The standard treatment used in the study is substantially similar to that used in previous studies establishing efficacy of the standard treatment (e.g., for a drug, the mode of administration, dose and dosage adjustments are similar to those previously shown to be effective).
The inclusion and exclusion criteria for patient selection and the outcomes of patients on the standard treatment are comparable to those of previous studies establishing efficacy of the standard treatment.
The interpretation of the results of the study is based upon a per protocol analysis that takes into account dropouts or crossovers.

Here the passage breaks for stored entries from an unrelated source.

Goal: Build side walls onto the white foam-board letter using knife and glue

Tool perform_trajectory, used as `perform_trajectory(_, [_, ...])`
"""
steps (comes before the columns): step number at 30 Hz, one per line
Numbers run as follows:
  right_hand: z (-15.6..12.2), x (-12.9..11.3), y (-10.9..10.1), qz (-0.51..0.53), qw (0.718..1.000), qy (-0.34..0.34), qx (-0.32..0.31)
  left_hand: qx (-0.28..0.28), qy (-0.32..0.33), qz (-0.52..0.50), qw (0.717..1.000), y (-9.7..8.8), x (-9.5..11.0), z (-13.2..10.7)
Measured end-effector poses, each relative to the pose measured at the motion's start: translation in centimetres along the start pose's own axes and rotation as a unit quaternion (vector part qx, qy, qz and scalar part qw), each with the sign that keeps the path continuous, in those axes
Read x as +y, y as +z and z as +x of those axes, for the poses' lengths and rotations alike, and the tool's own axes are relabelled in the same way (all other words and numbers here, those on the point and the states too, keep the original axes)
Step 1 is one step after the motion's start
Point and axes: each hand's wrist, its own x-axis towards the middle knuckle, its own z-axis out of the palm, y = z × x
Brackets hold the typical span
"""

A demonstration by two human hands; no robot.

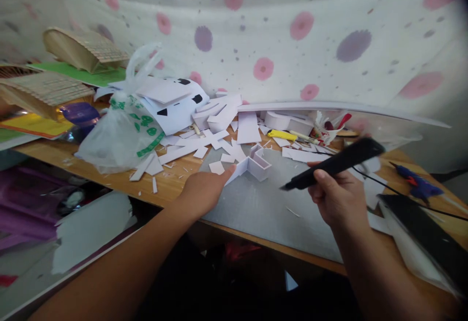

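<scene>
My left hand [203, 189] grips the near end of a bent white foam-board piece [258, 163], its index finger stretched along the strip and the other fingers mostly hidden. The piece stands on edge on a grey cutting mat [263, 209], its far part folded into an angular channel. In my right hand [338, 194] is a black utility knife [332, 165], held above the mat with its tip pointing left towards the piece. Apart from each other, the tip and the white piece do not touch. A thin white sliver [292, 212] lies on the mat.
White offcuts [190, 148] litter the desk behind the mat. A yellow cutter [281, 135] lies near a cup [327, 130] of tools. At right are a blue glue gun [417, 182], a black cord and a dark flat object [420, 233]. A plastic bag [120, 130] stands left.
</scene>
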Motion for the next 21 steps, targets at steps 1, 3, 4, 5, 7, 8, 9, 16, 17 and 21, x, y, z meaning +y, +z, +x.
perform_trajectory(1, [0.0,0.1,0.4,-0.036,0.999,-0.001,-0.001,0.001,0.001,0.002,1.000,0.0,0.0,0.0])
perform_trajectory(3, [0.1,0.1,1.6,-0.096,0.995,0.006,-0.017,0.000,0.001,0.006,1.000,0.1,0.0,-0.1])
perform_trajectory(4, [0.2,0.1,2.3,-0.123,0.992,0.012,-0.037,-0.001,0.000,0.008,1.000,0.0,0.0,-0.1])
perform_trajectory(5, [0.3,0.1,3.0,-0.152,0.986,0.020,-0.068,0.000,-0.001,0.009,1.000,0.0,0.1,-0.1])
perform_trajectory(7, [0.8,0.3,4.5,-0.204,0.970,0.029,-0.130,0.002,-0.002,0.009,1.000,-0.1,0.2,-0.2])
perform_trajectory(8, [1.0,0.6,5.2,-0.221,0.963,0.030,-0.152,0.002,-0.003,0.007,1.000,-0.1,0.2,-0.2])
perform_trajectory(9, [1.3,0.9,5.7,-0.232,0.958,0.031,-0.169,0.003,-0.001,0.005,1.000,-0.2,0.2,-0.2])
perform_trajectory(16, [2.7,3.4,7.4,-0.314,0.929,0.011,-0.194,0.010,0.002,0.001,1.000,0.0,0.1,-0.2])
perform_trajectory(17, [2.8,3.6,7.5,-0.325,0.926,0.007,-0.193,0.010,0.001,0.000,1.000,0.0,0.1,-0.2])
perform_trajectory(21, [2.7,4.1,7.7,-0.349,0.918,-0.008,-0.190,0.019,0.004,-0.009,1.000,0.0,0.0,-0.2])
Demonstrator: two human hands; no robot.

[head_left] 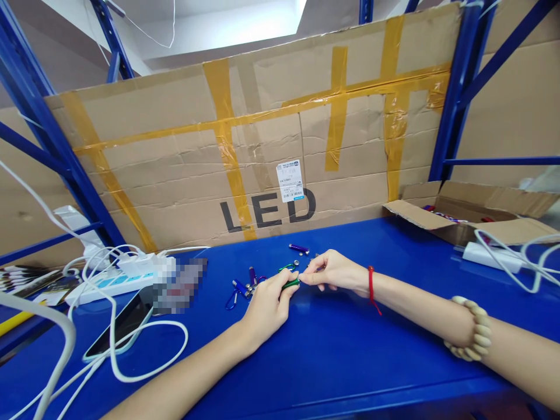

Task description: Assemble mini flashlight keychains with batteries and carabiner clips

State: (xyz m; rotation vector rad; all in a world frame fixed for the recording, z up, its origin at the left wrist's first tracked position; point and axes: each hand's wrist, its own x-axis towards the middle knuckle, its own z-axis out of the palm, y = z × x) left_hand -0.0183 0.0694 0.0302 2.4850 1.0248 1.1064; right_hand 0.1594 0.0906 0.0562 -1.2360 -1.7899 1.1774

Class II: A randomized controlled clinical trial of the intervention of interest in a representative population with masked or objective outcome assessment that lacks one criteria a–e above or a prospective matched cohort study with masked or objective outcome assessment in a representative population that meets b–e above. Relevant baseline characteristics are presented and substantially equivalent among treatment groups or there is appropriate statistical adjustment for differences.
Class III: All other controlled trials (including well-defined natural history controls or patients serving as own controls) in a representative population, where outcome is independently assessed, or independently derived by objective outcome measurement.**
Class IV: Studies not meeting Class I, II, or III criteria including consensus or expert opinion.
*Note that numbers 1-3 in Class Ie are required for Class II in equivalence trials. If any one of the three is missing, the class is automatically downgraded to Class III.
**Objective outcome measurement: an outcome measure that is unlikely to be affected by an observer's (patient, treating physician, investigator) expectation or bias (e.g., blood tests, administrative outcome data).
Classification of Recommendations
Level A = Established as effective, ineffective or harmful (or established as useful/predictive or not useful/predictive) for the given condition in the specified population. (Level A rating requires at least two consistent Class I studies.*)
Level B = Probably effective, ineffective or harmful (or probably useful/predictive or not useful/predictive) for the given condition in the specified population. (Level B rating requires at least one Class I study or two consistent Class II studies.)
Level C = Possibly effective, ineffective or harmful (or possibly useful/predictive or not useful/predictive) for the given condition in the specified population. (Level C rating requires at least one Class II study or two consistent Class III studies.)
Level U = Data inadequate or conflicting; given current knowledge, treatment (test, predictor) is unproven.
*In exceptional cases, one convincing Class I study may suffice for an "A" recommendation if 1) all criteria are met, 2) the magnitude of effect is large (relative rate improved outcome >5 and the lower limit of the confidence interval is >2).